Top of Data extracts

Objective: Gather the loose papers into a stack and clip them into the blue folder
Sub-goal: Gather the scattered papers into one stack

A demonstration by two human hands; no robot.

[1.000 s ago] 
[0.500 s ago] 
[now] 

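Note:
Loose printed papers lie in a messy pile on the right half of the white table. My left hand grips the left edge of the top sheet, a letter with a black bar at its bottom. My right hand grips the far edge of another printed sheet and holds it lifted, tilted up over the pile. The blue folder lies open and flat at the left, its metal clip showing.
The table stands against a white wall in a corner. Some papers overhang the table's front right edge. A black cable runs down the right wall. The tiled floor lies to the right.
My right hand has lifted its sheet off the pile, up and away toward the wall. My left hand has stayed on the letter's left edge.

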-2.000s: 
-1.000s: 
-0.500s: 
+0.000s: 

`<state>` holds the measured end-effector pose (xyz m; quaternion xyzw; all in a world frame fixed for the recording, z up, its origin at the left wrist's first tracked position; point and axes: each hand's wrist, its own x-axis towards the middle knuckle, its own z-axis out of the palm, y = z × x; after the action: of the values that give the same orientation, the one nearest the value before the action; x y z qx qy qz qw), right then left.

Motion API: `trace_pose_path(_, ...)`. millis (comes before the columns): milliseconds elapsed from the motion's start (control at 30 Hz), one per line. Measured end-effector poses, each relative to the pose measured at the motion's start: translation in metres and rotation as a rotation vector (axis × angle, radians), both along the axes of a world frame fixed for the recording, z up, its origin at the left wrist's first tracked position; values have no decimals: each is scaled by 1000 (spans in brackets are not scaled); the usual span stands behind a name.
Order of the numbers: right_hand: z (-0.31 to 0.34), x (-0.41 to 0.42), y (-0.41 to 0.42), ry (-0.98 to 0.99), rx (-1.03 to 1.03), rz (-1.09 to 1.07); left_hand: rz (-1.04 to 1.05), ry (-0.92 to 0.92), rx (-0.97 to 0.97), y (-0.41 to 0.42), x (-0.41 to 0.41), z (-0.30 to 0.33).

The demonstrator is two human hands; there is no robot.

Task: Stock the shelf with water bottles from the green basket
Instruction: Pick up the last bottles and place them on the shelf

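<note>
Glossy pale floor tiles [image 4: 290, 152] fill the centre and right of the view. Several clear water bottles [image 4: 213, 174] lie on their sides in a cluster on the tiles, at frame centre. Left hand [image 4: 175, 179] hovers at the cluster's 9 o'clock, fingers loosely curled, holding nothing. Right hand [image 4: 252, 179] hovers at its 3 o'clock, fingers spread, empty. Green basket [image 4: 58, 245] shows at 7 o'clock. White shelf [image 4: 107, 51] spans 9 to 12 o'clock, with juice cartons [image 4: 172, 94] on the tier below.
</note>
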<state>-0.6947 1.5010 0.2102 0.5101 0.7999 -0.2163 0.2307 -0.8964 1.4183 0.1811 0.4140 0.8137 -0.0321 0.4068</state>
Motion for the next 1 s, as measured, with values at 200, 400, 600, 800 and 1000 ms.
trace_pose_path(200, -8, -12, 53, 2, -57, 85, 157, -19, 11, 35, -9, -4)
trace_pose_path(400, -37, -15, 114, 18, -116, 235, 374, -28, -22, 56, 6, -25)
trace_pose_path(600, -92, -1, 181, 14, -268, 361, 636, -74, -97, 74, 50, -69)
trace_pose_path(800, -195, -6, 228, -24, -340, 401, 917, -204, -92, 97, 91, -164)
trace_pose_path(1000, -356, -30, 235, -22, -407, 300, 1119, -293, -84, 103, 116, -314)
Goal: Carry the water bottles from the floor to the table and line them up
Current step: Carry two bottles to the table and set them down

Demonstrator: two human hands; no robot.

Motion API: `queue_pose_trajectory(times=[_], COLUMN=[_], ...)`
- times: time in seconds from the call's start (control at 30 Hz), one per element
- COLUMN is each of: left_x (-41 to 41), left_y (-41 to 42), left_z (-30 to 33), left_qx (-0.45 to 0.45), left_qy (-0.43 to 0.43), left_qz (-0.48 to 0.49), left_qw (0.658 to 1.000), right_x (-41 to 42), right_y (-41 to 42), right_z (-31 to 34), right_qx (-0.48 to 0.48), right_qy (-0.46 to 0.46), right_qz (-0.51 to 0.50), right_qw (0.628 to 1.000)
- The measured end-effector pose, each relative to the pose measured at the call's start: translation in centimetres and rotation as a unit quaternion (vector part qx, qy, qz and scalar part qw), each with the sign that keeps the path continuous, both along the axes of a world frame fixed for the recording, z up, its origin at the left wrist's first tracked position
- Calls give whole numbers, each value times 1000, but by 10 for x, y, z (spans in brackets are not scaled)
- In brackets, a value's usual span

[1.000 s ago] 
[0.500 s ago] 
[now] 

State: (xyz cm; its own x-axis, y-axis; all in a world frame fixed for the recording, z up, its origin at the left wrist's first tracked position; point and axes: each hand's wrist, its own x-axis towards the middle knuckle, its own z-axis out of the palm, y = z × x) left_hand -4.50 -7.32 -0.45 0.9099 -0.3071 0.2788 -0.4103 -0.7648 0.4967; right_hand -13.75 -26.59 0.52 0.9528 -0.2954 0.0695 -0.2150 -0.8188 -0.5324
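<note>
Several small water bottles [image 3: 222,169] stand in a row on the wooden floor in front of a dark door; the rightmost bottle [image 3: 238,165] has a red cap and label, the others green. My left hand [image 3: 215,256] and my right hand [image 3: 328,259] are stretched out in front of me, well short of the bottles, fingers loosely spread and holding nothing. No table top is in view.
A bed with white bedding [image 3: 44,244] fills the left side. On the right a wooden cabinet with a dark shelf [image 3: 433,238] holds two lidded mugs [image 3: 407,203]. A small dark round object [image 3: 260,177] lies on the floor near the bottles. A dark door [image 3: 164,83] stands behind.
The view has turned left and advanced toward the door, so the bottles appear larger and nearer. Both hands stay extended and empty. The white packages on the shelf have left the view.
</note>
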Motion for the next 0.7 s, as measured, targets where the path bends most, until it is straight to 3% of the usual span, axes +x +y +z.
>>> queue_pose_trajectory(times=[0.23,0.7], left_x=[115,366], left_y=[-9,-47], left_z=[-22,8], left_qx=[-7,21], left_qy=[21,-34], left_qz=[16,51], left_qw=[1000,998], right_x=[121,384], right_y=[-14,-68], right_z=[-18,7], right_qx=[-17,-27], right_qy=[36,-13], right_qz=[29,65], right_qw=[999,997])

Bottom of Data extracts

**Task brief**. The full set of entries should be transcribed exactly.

**Solution**.
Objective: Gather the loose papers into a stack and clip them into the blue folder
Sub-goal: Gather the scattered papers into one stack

A demonstration by two human hands; no robot.

[1.000 s ago] 
[0.500 s ago] 
[now] 

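Note:
Loose printed papers lie in a messy pile on the right half of the white table. My left hand grips the left edge of the top sheet, a letter with a black bar at its bottom. My right hand grips the far edge of another printed sheet and holds it lifted, tilted up over the pile. The blue folder lies open and flat at the left, its metal clip showing.
The table stands against a white wall in a corner. Some papers overhang the table's front right edge. A black cable runs down the right wall. The tiled floor lies to the right.
My right hand has lifted its sheet off the pile, up and away toward the wall. My left hand has stayed on the letter's left edge.
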
-2.000s: 
-1.000s: 
-0.500s: 
+0.000s: 

`<state>` holds the measured end-effector pose (xyz m; quaternion xyzw; all in a world frame fixed for the recording, z up, its origin at the left wrist's first tracked position; point and axes: each hand's wrist, its own x-axis towards the middle knuckle, its own z-axis out of the palm, y = z × x; after the action: of the values that give the same orientation, the one nearest the value before the action; x y z qx qy qz qw), right then left.

Motion API: `trace_pose_path(_, ...)`. millis (comes before the columns): milliseconds elapsed from the motion's start (control at 30 Hz), one per line. Measured end-effector poses, each relative to the pose measured at the motion's start: translation in metres and rotation as a rotation vector (axis × angle, radians), both along the axes of a world frame fixed for the recording, z up, its origin at the left wrist's first tracked position; values have no decimals: each is scaled by 1000 (spans in brackets are not scaled); the usual span stands behind a name.
Order of the numbers: right_hand: z (-0.31 to 0.34), x (-0.41 to 0.42), y (-0.41 to 0.42), ry (-0.98 to 0.99), rx (-1.03 to 1.03), rz (-1.09 to 1.07); left_hand: rz (-1.04 to 1.05), ry (-0.92 to 0.92), rx (-0.97 to 0.97), y (-0.41 to 0.42), x (-0.41 to 0.41), z (-0.30 to 0.33).

The demonstrator is two human hands; there is no robot.

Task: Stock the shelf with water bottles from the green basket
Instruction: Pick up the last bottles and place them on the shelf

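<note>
Glossy pale floor tiles [image 4: 290, 152] fill the centre and right of the view. Several clear water bottles [image 4: 213, 174] lie on their sides in a cluster on the tiles, at frame centre. Left hand [image 4: 175, 179] hovers at the cluster's 9 o'clock, fingers loosely curled, holding nothing. Right hand [image 4: 252, 179] hovers at its 3 o'clock, fingers spread, empty. Green basket [image 4: 58, 245] shows at 7 o'clock. White shelf [image 4: 107, 51] spans 9 to 12 o'clock, with juice cartons [image 4: 172, 94] on the tier below.
</note>
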<state>-0.6947 1.5010 0.2102 0.5101 0.7999 -0.2163 0.2307 -0.8964 1.4183 0.1811 0.4140 0.8137 -0.0321 0.4068</state>
Motion for the next 1 s, as measured, with values at 200, 400, 600, 800 and 1000 ms.
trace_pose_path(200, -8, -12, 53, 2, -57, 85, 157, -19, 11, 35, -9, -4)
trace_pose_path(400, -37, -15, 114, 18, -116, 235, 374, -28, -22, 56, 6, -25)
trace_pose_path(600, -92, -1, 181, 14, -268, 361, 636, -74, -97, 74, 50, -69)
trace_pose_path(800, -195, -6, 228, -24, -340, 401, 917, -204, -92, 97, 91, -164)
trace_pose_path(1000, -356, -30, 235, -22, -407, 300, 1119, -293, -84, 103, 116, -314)
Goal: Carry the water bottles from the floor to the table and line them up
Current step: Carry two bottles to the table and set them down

Demonstrator: two human hands; no robot.

Motion API: `queue_pose_trajectory(times=[_], COLUMN=[_], ...)`
- times: time in seconds from the call's start (control at 30 Hz), one per element
- COLUMN is each of: left_x (-41 to 41), left_y (-41 to 42), left_z (-30 to 33), left_qx (-0.45 to 0.45), left_qy (-0.43 to 0.43), left_qz (-0.48 to 0.49), left_qw (0.658 to 1.000), right_x (-41 to 42), right_y (-41 to 42), right_z (-31 to 34), right_qx (-0.48 to 0.48), right_qy (-0.46 to 0.46), right_qz (-0.51 to 0.50), right_qw (0.628 to 1.000)
- The measured end-effector pose, each relative to the pose measured at the call's start: translation in centimetres and rotation as a unit quaternion (vector part qx, qy, qz and scalar part qw), each with the sign that keeps the path continuous, both along the axes of a world frame fixed for the recording, z up, its origin at the left wrist's first tracked position
- Calls give whole numbers, each value times 1000, but by 10 for x, y, z (spans in brackets are not scaled)
- In brackets, a value's usual span

[1.000 s ago] 
[0.500 s ago] 
[now] 

State: (xyz cm; its own x-axis, y-axis; all in a world frame fixed for the recording, z up, its origin at the left wrist's first tracked position; point and axes: each hand's wrist, its own x-axis towards the middle knuckle, its own z-axis out of the palm, y = z × x) left_hand -4.50 -7.32 -0.45 0.9099 -0.3071 0.2788 -0.4103 -0.7648 0.4967; right_hand -13.75 -26.59 0.52 0.9528 -0.2954 0.0695 -0.2150 -0.8188 -0.5324
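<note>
Several small water bottles [image 3: 222,169] stand in a row on the wooden floor in front of a dark door; the rightmost bottle [image 3: 238,165] has a red cap and label, the others green. My left hand [image 3: 215,256] and my right hand [image 3: 328,259] are stretched out in front of me, well short of the bottles, fingers loosely spread and holding nothing. No table top is in view.
A bed with white bedding [image 3: 44,244] fills the left side. On the right a wooden cabinet with a dark shelf [image 3: 433,238] holds two lidded mugs [image 3: 407,203]. A small dark round object [image 3: 260,177] lies on the floor near the bottles. A dark door [image 3: 164,83] stands behind.
The view has turned left and advanced toward the door, so the bottles appear larger and nearer. Both hands stay extended and empty. The white packages on the shelf have left the view.
</note>
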Motion for the next 0.7 s, as measured, targets where the path bends most, until it is straight to 3% of the usual span, axes +x +y +z.
>>> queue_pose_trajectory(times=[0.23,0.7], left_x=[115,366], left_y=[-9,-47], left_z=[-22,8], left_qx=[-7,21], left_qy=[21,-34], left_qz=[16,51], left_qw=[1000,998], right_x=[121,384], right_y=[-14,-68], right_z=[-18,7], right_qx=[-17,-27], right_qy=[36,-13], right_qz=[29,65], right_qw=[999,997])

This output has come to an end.